# FYI…Road closed…Shorts Bar to Vinegar Creek



## idahoriversrat (Jul 1, 2011)

We launch on 20 Aug. Thanks for sharing.


----------



## Pinchecharlie (Jul 27, 2017)

Thanks! My first trip launches the 24th. I get confused on these . Is Carey take out vinegar creek or Carey creek? I'll look for sure but thought I'd ask here too. Thanks


----------



## BenSlaughter (Jun 16, 2017)

Vinegar is the first ramp, it's mainly used by the jet boaters.
Carey Creek is a few miles down, it's the most frequently used ramp for rafters. Spring Bar is another 13 miles past Carey. It adds about a day to the trip.
Shorts bar is further down still, past Ruby and Lake creek rapids- which are both pretty insignificant at low water.
Floating all the way to Shorts bar would add a day and a half, or so.


----------



## Pinchecharlie (Jul 27, 2017)

Oh man it's worrisome a little!

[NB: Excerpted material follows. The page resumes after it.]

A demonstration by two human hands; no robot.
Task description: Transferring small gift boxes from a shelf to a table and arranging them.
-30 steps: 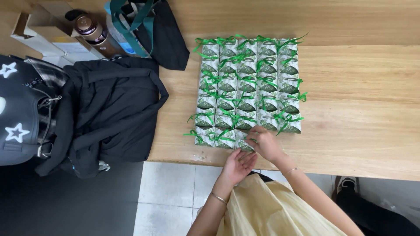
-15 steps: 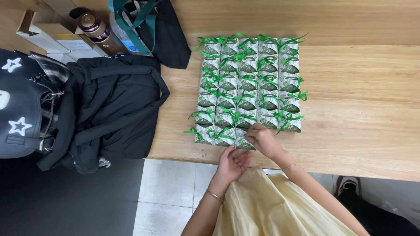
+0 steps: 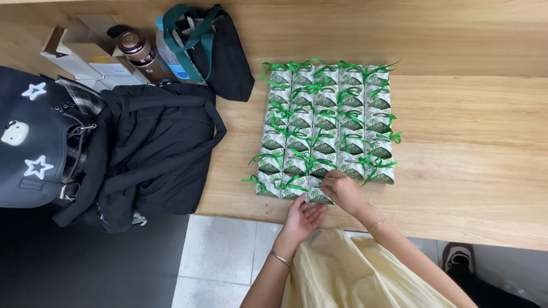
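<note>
While right hand [image 3: 342, 191] pinches nearest packet [image 3: 319, 195], hiding ribbon, left hand [image 3: 305, 215] lies open, empty.

Left hand [image 3: 302, 219]: bare, no ring visible; thin metallic bangle at the wrist; forearm uncovered. Right hand [image 3: 344, 191]: bare; slim bracelet at the wrist; forearm uncovered, no sleeve in view. Garment: pale yellow fabric, soft folds, covering the lap; dark shoe with light trim at lower right.

Green-and-white ribboned packets [image 3: 325, 128] lie gridded on wooden table [image 3: 468, 148]; pale cardboard boxes [image 3: 85, 48] stand far left.
</note>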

We're already pushing our skill set lol! I wish I wasn't such a worry wart! Thanks man! Not really worried about rapids if we made it that far we'd be good but being trapped by fire is never good lol!!


----------



## Idaho_ski_bum (Jun 22, 2018)

Caused by a four wheeler that caught fire. I hope they get to foot the bill for this one.


----------